Tuesday, March 03, 2015

Birlin about Castle Tioram with Julius Caesar in Loch Moidart.

When we rounded the north end of Shona Beag there was very little water left in Inner Loch Moidart. We had hoped to paddle round the east side of Eilean an Fheidh (deer island) but there were only inches of water left so...

...we paddled down its north side then...

...followed the deeper water along the south shore. It was here that we caught sight of Tioram (pron. cheerum) Castle. I always associate Tioram Castle with the birl of the bagpipes because on my first visit,  there was a piper playing at the foot of the castle wall. He was not a local, in fact he was on holiday from Nova Scotia! The sound of the pipes echoing from the castle walls and the misty cliffs round lonely Loch Moidart was spine tingling. I nearly expected to see the Young Pretender himself being carried up the loch in a birlinn.

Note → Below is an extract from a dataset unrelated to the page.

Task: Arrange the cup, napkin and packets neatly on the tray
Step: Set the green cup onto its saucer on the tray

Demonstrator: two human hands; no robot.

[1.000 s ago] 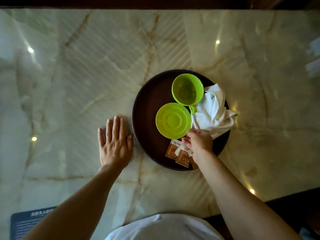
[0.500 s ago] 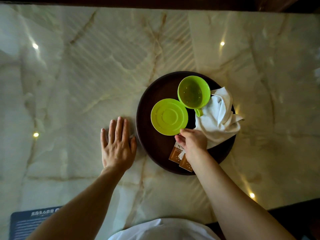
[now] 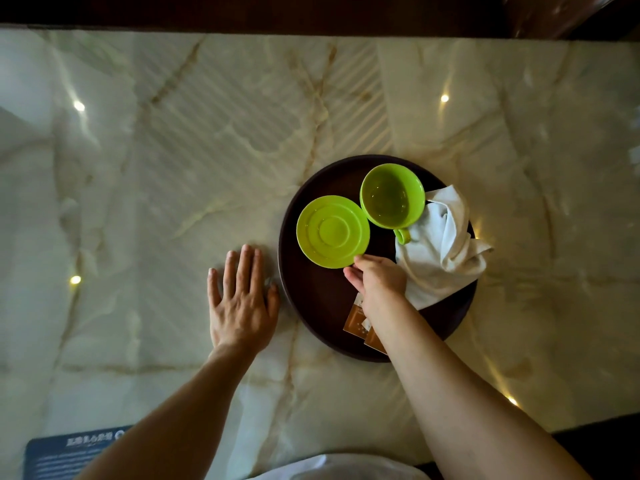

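Showing the head view: the right hand, grip pinched on the near rim of the green saucer, should slide it flat under the cup, which touches its far right edge, while the left hand lies spread and empty on the counter beside the tray. Napkin overhangs the tray's right rim; packets sit at its near edge, leaving free room only at the tray's left.

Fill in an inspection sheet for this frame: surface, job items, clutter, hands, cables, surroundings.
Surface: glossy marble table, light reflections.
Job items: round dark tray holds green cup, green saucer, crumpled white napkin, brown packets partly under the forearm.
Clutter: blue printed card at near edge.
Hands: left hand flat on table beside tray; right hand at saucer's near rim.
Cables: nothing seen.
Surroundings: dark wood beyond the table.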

Back to the present, the scenery was amazing which was just as well as our energy levels were seriously ebbing. This was unsurprising since we had replaced first luncheon with a stiff paddle against the tide.

The ebb tide pulled us steadily through the gap...

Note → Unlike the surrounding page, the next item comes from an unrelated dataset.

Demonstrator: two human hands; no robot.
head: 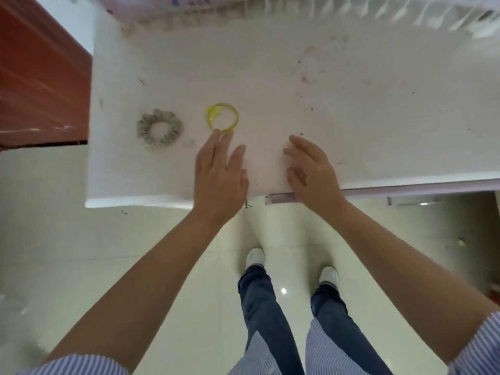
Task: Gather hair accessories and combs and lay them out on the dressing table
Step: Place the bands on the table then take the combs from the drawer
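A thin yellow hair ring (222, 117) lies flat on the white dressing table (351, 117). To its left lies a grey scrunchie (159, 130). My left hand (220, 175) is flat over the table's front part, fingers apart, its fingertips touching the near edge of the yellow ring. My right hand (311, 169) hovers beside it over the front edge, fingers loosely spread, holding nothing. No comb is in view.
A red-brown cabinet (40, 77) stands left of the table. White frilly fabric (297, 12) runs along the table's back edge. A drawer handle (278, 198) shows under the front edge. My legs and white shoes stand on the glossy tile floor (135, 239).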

 ...between the shore and Sgeir Srath Luinga. It did birl us about a bit but in the most gentle way.

The ebb then carried us under the grey walls of Castle Tioram, which sits on a tidal island on the south shore of Loch Moidart. It was the ancestral home of  Clan Ranald from the 14th century. The family owned the castle until the early 20th century, though it has been a ruin since  the early 18th century. The castle currently belongs to a Scottish businessman, Lex Brown, who has been in a long battle with Historic Scotland to restore the building to a habitable state.

Unfortunately a 300 year battle with the elements means that the castle will need a bit of doing up!

We landed on a little beach to the NW of the castle island. No doubt it was from here that Clan Ranald birlinns set off to raid neighbouring clans. Celtic birlinns are similar to Viking longships but predate them by about 800 years. Julius Caeser described Celtic birlinns in detail and reported them as being superior to Roman galleys in his book the Gallic Wars Book 3 (56 B.C.E.).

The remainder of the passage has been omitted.